## What you need to do
The listing below must be given again in full, exactly.

## Collected data

* * * * *

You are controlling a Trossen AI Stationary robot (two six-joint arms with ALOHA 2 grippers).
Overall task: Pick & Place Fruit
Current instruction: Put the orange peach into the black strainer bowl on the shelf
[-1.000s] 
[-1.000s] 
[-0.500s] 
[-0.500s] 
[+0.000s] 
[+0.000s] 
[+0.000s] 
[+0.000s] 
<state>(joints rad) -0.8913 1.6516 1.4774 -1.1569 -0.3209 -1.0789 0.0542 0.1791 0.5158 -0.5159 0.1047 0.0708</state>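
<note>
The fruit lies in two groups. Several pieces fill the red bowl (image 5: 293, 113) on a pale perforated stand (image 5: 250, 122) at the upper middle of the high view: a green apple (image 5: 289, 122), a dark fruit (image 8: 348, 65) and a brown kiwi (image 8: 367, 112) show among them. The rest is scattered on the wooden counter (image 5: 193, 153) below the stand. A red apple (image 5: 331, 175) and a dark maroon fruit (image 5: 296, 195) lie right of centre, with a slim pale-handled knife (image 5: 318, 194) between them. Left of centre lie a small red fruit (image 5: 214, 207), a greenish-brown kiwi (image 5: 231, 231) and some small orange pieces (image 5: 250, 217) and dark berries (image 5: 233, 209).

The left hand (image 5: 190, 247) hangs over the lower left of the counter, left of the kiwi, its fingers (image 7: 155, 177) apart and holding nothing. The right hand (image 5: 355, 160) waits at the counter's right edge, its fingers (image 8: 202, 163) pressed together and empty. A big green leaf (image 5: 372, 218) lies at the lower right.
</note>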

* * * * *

## Result for this task
You are controlling a Trossen AI Stationary robot (two six-joint arms with ALOHA 2 grippers).
Overall task: Pick & Place Fruit
Current instruction: Put the orange peach into the black strainer bowl on the shelf
[-1.000s] 
[-1.000s] 
[-0.500s] 
[-0.500s] 
[+0.000s] 
[+0.000s] 
[+0.000s] 
[+0.000s] 
<state>(joints rad) -0.8913 1.6516 1.4774 -1.1569 -0.3209 -1.0789 0.0542 0.1791 0.5158 -0.5159 0.1047 0.0708</state>
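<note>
The fruit lies in two groups. Several pieces fill the red bowl (image 5: 293, 113) on a pale perforated stand (image 5: 250, 122) at the upper middle of the high view: a green apple (image 5: 289, 122), a dark fruit (image 8: 348, 65) and a brown kiwi (image 8: 367, 112) show among them. The rest is scattered on the wooden counter (image 5: 193, 153) below the stand. A red apple (image 5: 331, 175) and a dark maroon fruit (image 5: 296, 195) lie right of centre, with a slim pale-handled knife (image 5: 318, 194) between them. Left of centre lie a small red fruit (image 5: 214, 207), a greenish-brown kiwi (image 5: 231, 231) and some small orange pieces (image 5: 250, 217) and dark berries (image 5: 233, 209).

The left hand (image 5: 190, 247) hangs over the lower left of the counter, left of the kiwi, its fingers (image 7: 155, 177) apart and holding nothing. The right hand (image 5: 355, 160) waits at the counter's right edge, its fingers (image 8: 202, 163) pressed together and empty. A big green leaf (image 5: 372, 218) lies at the lower right.
</note>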

The exercise requires no further work.